We are building a secure fintech platform and need to ensure that if one pod is compromised, the attacker can't sniff traffic to other services. Is a service mesh like Istio the only way to get mTLS across a kubernetes cluster, or are there simpler NetworkPolicy alternatives?
3 answers
While a service mesh like Istio is the most robust way to enforce mutual TLS (mTLS) automatically, it adds significant complexity and CPU overhead to your kubernetes cluster. If you only need basic isolation, start with Kubernetes NetworkPolicies to restrict traffic at the IP/Port level. However, for true zero-trust where every request is encrypted and authenticated, Istio or Linkerd is the way to go. We rolled out Linkerd in 2024 because it was much lighter than Istio and gave us mTLS out of the box with zero configuration changes to our existing application code. It really simplified our compliance audit.

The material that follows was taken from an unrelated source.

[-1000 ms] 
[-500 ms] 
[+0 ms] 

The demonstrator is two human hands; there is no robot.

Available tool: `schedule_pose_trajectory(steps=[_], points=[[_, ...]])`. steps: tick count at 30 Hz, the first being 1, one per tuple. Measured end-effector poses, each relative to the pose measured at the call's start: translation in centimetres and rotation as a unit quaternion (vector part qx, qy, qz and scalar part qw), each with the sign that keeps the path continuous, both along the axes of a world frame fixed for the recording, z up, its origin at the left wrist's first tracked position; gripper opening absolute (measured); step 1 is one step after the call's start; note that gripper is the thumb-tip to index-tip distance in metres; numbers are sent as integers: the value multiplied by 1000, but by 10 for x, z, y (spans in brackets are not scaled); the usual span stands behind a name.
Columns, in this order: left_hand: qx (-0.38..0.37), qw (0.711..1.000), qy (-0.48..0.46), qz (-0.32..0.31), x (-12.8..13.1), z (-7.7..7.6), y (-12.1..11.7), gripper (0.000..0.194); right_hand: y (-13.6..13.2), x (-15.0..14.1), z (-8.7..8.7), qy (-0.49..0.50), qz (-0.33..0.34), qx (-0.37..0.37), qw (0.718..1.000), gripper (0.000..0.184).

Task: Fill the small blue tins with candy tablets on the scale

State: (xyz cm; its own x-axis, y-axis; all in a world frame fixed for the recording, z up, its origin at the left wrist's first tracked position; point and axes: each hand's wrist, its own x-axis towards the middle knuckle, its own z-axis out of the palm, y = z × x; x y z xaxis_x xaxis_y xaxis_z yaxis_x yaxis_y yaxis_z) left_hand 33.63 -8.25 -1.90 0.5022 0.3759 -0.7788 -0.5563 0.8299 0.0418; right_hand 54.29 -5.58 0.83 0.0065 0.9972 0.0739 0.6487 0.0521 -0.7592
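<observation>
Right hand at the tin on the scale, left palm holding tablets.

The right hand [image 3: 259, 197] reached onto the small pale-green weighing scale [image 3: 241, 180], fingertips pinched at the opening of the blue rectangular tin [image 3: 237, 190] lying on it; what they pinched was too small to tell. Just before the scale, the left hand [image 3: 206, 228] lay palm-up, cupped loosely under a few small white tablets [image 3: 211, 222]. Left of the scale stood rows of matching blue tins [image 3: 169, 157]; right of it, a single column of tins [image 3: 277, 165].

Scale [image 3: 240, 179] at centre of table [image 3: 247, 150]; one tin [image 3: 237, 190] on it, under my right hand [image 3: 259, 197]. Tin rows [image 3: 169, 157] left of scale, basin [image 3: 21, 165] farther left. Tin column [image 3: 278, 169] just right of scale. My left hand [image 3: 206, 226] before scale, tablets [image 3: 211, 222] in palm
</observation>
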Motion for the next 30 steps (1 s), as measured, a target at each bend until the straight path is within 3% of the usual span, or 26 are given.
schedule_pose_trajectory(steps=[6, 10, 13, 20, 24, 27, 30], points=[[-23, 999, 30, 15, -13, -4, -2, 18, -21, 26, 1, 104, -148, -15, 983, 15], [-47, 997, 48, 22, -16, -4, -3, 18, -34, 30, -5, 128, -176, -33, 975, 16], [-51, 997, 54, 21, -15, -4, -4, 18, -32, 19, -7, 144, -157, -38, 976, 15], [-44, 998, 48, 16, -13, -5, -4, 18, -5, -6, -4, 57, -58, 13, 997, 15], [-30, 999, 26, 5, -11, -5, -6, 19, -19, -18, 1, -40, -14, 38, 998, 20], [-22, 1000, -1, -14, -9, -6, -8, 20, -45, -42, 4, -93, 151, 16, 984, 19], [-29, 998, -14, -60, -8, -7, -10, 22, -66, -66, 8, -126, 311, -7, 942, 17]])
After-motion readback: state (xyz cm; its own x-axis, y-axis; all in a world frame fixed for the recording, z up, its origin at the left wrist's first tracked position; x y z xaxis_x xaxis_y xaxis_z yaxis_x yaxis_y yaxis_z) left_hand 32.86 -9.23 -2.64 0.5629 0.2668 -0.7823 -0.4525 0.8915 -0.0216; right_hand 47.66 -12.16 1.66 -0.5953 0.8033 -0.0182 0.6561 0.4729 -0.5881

Are you using a CNI plugin that actually supports NetworkPolicies? Some standard kubernetes networking setups ignore them entirely, which leaves your cluster wide open.
Use Cilium as your CNI. It uses eBPF to provide high-performance security and observability for your kubernetes networking without the sidecar overhead of Istio.
Arthur's suggestion of Cilium is excellent for performance. It's often easier to manage than a full service mesh while still securing your kubernetes traffic.
We are using Calico, so NetworkPolicies should work. Scott, if I use Calico for isolation, do I still need the "encryption" part of a service mesh to be compliant with PCI-DSS? I'm trying to figure out if the kubernetes native tools are enough or if the encryption layer is a hard requirement for financial data in transit.